À la libération, un tiers des hommes détenus et près de six femmes sur dix sont considérés comme "modérément à gravement malades" psychiquement, avec un risque suicidaire important. La rupture de soins post-libération multiplie par 15 le risque d'overdose ou de suicide dans les deux semaines suivant la sortie. Les détenus présentent 3 à 10 fois plus de troubles psychiatriques et plus de 40 % de troubles addictifs comorbides que la population générale.
Depuis 1994, la prise en charge sanitaire des détenus relève du ministère de la Santé. Le ministère de la Justice finance la part "complémentaire" et une cotisation ACOSS. En détention, les soins sont financés par l'assurance maladie via les missions d'intérêt général et la tarification. À la sortie, le suivi relève du droit commun, ce qui crée un risque de rupture de droits et de prise en charge.
À Nantes, la surpopulation (1007 détenus pour 508 places au 1er janvier 2026) et le turn-over réduisent la préparation des sorties, aboutissant à des "sorties sans aucune solution" selon une psychologue du SMPR.
Une recherche sociologique (HCSP, adsp 2018) nuance ce tableau : la rupture de prise en charge reste "une exception" pour nombre de sortants, la sortie s'inscrivant dans la continuité des situations sociales antérieures. Le récit de rupture systématique doit être tempéré.
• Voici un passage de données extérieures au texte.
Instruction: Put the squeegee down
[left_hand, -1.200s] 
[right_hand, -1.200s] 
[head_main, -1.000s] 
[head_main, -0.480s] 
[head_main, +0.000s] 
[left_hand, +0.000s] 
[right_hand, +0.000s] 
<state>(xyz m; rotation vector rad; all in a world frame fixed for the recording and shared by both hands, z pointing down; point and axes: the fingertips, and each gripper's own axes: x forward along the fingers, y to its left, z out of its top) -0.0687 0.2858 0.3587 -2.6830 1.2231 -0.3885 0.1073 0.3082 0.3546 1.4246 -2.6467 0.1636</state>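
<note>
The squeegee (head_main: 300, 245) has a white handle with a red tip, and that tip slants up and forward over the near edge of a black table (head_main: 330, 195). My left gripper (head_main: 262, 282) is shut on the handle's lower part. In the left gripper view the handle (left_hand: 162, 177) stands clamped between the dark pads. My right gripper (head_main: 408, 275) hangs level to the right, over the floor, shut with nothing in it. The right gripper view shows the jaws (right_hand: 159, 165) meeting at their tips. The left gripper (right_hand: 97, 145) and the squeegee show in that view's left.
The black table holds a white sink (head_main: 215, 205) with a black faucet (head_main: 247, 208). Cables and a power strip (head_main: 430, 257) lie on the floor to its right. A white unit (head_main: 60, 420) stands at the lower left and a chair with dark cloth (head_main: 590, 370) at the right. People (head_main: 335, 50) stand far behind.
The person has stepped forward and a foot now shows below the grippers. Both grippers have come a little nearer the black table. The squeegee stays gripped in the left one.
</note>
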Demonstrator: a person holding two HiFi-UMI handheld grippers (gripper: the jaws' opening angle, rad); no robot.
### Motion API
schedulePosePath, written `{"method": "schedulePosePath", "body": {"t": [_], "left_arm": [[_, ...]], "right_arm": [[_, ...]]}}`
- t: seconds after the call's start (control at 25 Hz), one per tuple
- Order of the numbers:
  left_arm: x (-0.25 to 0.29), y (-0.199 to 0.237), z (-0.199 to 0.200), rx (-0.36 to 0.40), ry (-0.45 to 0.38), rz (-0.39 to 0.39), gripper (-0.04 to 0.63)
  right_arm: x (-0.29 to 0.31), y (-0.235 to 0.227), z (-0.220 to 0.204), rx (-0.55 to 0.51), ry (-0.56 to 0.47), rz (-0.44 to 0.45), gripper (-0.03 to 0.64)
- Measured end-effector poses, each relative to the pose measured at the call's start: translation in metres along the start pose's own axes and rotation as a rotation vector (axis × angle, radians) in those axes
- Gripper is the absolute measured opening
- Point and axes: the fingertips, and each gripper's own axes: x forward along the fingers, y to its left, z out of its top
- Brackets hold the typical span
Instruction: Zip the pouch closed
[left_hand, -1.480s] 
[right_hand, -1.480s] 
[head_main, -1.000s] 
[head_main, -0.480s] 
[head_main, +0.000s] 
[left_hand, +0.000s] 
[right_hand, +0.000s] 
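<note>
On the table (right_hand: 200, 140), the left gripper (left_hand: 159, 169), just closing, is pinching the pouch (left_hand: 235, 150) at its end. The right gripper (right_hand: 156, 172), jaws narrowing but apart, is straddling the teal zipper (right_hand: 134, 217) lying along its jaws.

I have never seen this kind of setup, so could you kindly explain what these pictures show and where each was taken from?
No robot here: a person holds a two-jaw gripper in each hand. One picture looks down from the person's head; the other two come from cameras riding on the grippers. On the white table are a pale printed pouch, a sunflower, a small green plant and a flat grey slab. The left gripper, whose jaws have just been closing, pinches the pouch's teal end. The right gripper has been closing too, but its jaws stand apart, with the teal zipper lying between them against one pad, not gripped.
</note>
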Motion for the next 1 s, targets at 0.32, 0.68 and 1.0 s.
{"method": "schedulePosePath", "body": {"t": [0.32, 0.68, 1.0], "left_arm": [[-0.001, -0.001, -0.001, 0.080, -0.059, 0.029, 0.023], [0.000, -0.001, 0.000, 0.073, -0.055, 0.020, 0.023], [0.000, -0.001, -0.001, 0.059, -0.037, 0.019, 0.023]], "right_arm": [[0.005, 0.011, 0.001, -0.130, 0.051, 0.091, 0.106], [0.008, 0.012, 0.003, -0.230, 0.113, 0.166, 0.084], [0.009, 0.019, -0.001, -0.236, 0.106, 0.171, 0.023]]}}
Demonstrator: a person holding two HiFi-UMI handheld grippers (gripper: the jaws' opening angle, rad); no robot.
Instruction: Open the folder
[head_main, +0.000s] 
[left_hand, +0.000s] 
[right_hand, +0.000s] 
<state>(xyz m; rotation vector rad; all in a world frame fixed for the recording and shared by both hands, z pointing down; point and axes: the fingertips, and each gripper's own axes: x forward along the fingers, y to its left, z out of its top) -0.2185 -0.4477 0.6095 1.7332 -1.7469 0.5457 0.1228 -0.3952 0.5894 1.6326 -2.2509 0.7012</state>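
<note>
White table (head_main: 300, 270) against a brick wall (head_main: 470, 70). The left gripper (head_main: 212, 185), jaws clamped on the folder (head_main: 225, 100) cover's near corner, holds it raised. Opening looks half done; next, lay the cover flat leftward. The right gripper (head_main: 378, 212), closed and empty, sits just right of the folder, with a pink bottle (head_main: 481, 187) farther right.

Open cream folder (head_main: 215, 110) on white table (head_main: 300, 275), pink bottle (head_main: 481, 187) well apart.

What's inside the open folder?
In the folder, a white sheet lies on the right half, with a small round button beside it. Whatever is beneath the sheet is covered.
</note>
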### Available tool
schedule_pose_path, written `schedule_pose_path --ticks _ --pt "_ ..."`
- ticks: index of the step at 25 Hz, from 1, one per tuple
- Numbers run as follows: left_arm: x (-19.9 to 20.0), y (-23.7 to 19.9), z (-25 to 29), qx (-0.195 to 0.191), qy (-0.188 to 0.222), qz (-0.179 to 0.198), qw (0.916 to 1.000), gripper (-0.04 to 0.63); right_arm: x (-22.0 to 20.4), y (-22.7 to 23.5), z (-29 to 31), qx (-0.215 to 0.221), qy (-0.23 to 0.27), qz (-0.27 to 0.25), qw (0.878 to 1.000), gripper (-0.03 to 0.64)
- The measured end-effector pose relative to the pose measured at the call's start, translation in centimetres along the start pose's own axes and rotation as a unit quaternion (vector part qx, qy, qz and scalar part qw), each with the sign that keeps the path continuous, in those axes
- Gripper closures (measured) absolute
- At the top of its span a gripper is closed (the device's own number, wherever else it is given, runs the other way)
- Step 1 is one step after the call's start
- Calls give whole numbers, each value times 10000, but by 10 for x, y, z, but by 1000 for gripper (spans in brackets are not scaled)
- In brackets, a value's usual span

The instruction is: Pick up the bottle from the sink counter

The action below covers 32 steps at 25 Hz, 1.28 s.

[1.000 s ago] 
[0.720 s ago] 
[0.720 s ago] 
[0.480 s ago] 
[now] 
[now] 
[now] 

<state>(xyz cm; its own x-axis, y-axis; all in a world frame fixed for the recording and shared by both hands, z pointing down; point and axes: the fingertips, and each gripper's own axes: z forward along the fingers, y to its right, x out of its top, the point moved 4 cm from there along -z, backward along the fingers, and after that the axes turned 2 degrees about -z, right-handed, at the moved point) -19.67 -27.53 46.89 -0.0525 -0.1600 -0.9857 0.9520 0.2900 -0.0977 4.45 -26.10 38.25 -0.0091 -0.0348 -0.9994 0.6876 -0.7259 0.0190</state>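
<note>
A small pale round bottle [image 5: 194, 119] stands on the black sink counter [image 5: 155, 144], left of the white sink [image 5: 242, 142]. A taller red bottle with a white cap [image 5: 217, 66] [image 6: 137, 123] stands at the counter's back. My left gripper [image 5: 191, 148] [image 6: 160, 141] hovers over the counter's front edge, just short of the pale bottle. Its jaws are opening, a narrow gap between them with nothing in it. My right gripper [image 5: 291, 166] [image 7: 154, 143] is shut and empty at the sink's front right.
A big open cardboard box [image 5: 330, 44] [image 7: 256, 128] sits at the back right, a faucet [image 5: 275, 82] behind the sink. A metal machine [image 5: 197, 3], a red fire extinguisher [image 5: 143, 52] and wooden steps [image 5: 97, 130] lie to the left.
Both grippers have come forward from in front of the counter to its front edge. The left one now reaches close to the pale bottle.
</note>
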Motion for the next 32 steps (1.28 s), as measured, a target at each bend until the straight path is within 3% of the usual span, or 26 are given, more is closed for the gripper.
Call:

Le financement public de l'EMOT et ses limites
L'EMOT avance les frais des soins pour les anciens détenus suivis, couvrant des coûts non immédiatement pris en charge par l'assurance maladie, selon 20 Minutes. Ce montage permet de ne pas laisser le patient sans couverture à la bascule vers le droit commun.
Les données budgétaires précises (budget annuel, effectifs, coût par patient) et les indicateurs de résultat de l'EMOT ne sont pas disponibles dans les sources publiques. On ne peut donc pas trancher l'efficience du modèle face à d'autres maillons. La feuille de route santé des personnes placées sous main de justice 2024-2028 vise la continuité des traitements, et un groupe de travail interministériel est prévu au second semestre 2026.
EMOT et UHSI : deux maillons à comparer
L'EMOT intervient après la libération, alors que les unités hospitalières sécurisées en prison (UHSI) sont destinées aux détenus malades en milieu carcéral. La Cour des comptes note que les UHSI souffrent d'un faible taux d'occupation (67 % en 2012), freiné par le manque d'escortes et les modalités d'extraction comme le menottage. L'offre de soins en santé mentale en prison est la plus en retard.

L'EMOT suit environ 40 patients en un an, avec peu de réincarcérations graves. Mais sans données de coût par patient, comparer l'efficacité économique des deux dispositifs reste impossible. Le besoin de financement stable est réel pour éviter les ruptures, comme le souligne la hausse des home-jackings liée à la remise en liberté de récidivistes qui rappelle que la sortie de prison est aussi un enjeu de société.